▶ _Work order_: Write out each entry word for word.

▶ _Input data_:
======

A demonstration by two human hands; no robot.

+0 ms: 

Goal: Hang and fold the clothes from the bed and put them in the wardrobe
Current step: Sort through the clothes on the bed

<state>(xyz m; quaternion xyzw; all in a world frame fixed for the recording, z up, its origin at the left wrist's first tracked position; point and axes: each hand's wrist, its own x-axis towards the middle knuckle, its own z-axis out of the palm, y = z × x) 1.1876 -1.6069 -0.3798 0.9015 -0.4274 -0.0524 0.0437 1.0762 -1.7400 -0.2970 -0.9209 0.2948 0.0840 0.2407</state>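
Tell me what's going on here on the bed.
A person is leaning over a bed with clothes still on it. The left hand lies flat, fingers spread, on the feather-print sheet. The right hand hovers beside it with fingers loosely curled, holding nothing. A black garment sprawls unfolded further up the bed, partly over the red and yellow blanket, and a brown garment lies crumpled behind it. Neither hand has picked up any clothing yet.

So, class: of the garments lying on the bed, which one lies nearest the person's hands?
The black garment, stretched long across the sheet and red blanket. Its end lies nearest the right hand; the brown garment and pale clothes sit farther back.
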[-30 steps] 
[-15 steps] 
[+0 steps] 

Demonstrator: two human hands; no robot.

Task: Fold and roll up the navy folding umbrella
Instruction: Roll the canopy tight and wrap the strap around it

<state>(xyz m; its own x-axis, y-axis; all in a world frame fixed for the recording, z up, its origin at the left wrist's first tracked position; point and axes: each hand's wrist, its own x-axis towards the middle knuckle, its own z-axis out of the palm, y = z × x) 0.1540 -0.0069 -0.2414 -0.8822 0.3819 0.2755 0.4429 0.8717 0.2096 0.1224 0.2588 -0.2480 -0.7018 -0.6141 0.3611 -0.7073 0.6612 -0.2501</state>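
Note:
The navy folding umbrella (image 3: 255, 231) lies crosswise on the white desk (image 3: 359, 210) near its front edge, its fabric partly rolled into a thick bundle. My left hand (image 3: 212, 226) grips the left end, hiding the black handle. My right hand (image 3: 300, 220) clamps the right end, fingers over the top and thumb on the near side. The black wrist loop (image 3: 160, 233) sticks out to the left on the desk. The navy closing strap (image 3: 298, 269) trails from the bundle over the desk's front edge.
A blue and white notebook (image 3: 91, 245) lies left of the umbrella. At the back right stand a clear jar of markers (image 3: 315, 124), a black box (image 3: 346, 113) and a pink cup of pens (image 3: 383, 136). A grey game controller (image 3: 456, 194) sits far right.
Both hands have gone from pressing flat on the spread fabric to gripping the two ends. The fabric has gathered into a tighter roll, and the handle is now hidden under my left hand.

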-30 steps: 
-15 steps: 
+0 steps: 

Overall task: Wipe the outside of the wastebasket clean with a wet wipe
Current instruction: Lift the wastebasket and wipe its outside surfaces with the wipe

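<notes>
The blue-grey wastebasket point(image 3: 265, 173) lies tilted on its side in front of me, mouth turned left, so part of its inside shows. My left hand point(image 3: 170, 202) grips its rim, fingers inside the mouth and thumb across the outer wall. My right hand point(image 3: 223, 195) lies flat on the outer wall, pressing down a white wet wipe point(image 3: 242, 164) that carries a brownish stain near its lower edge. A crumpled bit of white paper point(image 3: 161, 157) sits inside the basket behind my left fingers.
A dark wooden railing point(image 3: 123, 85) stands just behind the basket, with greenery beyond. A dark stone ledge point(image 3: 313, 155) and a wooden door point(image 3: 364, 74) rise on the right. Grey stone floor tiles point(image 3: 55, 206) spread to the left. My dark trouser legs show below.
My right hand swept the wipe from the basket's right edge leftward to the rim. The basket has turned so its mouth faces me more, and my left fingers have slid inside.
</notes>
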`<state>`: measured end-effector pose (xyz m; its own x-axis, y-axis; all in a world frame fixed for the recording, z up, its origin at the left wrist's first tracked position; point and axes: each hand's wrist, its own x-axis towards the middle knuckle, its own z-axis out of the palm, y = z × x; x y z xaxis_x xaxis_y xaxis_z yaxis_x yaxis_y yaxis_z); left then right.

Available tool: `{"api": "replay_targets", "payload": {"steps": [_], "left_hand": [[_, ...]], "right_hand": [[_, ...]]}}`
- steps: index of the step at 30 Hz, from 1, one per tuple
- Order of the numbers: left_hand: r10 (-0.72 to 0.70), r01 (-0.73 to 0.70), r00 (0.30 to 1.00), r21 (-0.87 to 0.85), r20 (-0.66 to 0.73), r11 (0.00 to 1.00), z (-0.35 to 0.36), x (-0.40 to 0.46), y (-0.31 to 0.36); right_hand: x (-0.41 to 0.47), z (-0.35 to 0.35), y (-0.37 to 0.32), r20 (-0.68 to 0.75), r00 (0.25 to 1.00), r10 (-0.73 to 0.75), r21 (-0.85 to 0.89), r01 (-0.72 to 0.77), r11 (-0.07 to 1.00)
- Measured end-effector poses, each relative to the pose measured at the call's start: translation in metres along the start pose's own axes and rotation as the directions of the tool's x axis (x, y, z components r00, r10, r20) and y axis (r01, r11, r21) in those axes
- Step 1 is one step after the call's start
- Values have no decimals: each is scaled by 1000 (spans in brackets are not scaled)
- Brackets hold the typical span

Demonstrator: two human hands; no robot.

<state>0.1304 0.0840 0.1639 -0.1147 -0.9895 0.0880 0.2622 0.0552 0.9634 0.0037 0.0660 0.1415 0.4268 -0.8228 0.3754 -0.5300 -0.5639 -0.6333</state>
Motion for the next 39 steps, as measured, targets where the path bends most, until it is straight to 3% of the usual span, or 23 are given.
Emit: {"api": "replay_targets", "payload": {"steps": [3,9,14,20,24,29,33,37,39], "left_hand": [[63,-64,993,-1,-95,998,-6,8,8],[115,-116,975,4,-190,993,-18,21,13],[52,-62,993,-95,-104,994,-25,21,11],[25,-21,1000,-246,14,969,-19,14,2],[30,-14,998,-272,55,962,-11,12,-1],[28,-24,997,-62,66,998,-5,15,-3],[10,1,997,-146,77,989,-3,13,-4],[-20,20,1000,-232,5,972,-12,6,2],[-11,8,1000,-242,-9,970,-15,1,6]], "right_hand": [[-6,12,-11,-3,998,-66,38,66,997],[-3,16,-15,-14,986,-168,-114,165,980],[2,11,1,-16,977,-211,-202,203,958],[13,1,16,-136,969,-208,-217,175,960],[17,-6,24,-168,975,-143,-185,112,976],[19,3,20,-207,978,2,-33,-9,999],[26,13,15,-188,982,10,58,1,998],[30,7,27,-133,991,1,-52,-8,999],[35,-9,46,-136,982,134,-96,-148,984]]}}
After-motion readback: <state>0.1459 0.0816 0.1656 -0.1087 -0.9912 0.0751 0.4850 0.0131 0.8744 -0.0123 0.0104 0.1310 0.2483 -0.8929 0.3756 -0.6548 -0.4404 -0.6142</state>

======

▶ _Exercise answer_:
A demonstration by two human hands; no robot.

+0 ms: 

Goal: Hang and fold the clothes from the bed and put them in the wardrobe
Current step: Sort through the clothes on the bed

<state>(xyz m; quaternion xyzw; all in a world frame fixed for the recording, z up, its origin at the left wrist's first tracked position; point and axes: each hand's wrist, its own x-axis towards the middle knuckle, its own z-axis out of the palm, y = z × x) 1.1876 -1.6069 -0.3798 0.9015 -0.4274 -0.0524 0.0437 1.0762 -1.7400 -0.2970 -0.9209 0.2948 0.0840 0.2407</state>
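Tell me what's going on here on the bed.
A person is leaning over a bed with clothes still on it. The left hand lies flat, fingers spread, on the feather-print sheet. The right hand hovers beside it with fingers loosely curled, holding nothing. A black garment sprawls unfolded further up the bed, partly over the red and yellow blanket, and a brown garment lies crumpled behind it. Neither hand has picked up any clothing yet.

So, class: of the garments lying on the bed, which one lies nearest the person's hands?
The black garment, stretched long across the sheet and red blanket. Its end lies nearest the right hand; the brown garment and pale clothes sit farther back.
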[-30 steps] 
[-15 steps] 
[+0 steps] 

Demonstrator: two human hands; no robot.

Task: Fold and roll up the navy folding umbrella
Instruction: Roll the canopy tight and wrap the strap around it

<state>(xyz m; its own x-axis, y-axis; all in a world frame fixed for the recording, z up, its origin at the left wrist's first tracked position; point and axes: each hand's wrist, its own x-axis towards the middle knuckle, its own z-axis out of the palm, y = z × x) 0.1540 -0.0069 -0.2414 -0.8822 0.3819 0.2755 0.4429 0.8717 0.2096 0.1224 0.2588 -0.2480 -0.7018 -0.6141 0.3611 -0.7073 0.6612 -0.2501</state>
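Note:
The navy folding umbrella (image 3: 255, 231) lies crosswise on the white desk (image 3: 359, 210) near its front edge, its fabric partly rolled into a thick bundle. My left hand (image 3: 212, 226) grips the left end, hiding the black handle. My right hand (image 3: 300, 220) clamps the right end, fingers over the top and thumb on the near side. The black wrist loop (image 3: 160, 233) sticks out to the left on the desk. The navy closing strap (image 3: 298, 269) trails from the bundle over the desk's front edge.
A blue and white notebook (image 3: 91, 245) lies left of the umbrella. At the back right stand a clear jar of markers (image 3: 315, 124), a black box (image 3: 346, 113) and a pink cup of pens (image 3: 383, 136). A grey game controller (image 3: 456, 194) sits far right.
Both hands have gone from pressing flat on the spread fabric to gripping the two ends. The fabric has gathered into a tighter roll, and the handle is now hidden under my left hand.
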
-30 steps: 
-15 steps: 
+0 steps: 

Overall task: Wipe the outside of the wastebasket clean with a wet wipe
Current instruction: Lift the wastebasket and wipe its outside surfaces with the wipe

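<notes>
The blue-grey wastebasket point(image 3: 265, 173) lies tilted on its side in front of me, mouth turned left, so part of its inside shows. My left hand point(image 3: 170, 202) grips its rim, fingers inside the mouth and thumb across the outer wall. My right hand point(image 3: 223, 195) lies flat on the outer wall, pressing down a white wet wipe point(image 3: 242, 164) that carries a brownish stain near its lower edge. A crumpled bit of white paper point(image 3: 161, 157) sits inside the basket behind my left fingers.
A dark wooden railing point(image 3: 123, 85) stands just behind the basket, with greenery beyond. A dark stone ledge point(image 3: 313, 155) and a wooden door point(image 3: 364, 74) rise on the right. Grey stone floor tiles point(image 3: 55, 206) spread to the left. My dark trouser legs show below.
My right hand swept the wipe from the basket's right edge leftward to the rim. The basket has turned so its mouth faces me more, and my left fingers have slid inside.
</notes>
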`<state>`: measured end-effector pose (xyz m; its own x-axis, y-axis; all in a world frame fixed for the recording, z up, its origin at the left wrist's first tracked position; point and axes: each hand's wrist, its own x-axis towards the middle knuckle, its own z-axis out of the palm, y = z × x; x y z xaxis_x xaxis_y xaxis_z yaxis_x yaxis_y yaxis_z); left then right.

Available tool: `{"api": "replay_targets", "payload": {"steps": [_], "left_hand": [[_, ...]], "right_hand": [[_, ...]]}}`
- steps: index of the step at 30 Hz, from 1, one per tuple
- Order of the numbers: left_hand: r10 (-0.72 to 0.70), r01 (-0.73 to 0.70), r00 (0.30 to 1.00), r21 (-0.87 to 0.85), r20 (-0.66 to 0.73), r11 (0.00 to 1.00), z (-0.35 to 0.36), x (-0.40 to 0.46), y (-0.31 to 0.36); right_hand: x (-0.41 to 0.47), z (-0.35 to 0.35), y (-0.37 to 0.32), r20 (-0.68 to 0.75), r00 (0.25 to 1.00), r10 (-0.73 to 0.75), r21 (-0.85 to 0.89), r01 (-0.72 to 0.77), r11 (-0.07 to 1.00)
- Measured end-effector poses, each relative to the pose measured at the call's start: translation in metres along the start pose's own axes and rotation as the directions of the tool's x axis (x, y, z components r00, r10, r20) and y axis (r01, r11, r21) in those axes
- Step 1 is one step after the call's start
- Values have no decimals: each is scaled by 1000 (spans in brackets are not scaled)
- Brackets hold the typical span

Demonstrator: two human hands; no robot.

<state>0.1304 0.0840 0.1639 -0.1147 -0.9895 0.0880 0.2622 0.0552 0.9634 0.0037 0.0660 0.1415 0.4268 -0.8228 0.3754 -0.5300 -0.5639 -0.6333</state>
Motion for the next 39 steps, as measured, targets where the path bends most, until it is straight to 3% of the usual span, or 23 are given.
Emit: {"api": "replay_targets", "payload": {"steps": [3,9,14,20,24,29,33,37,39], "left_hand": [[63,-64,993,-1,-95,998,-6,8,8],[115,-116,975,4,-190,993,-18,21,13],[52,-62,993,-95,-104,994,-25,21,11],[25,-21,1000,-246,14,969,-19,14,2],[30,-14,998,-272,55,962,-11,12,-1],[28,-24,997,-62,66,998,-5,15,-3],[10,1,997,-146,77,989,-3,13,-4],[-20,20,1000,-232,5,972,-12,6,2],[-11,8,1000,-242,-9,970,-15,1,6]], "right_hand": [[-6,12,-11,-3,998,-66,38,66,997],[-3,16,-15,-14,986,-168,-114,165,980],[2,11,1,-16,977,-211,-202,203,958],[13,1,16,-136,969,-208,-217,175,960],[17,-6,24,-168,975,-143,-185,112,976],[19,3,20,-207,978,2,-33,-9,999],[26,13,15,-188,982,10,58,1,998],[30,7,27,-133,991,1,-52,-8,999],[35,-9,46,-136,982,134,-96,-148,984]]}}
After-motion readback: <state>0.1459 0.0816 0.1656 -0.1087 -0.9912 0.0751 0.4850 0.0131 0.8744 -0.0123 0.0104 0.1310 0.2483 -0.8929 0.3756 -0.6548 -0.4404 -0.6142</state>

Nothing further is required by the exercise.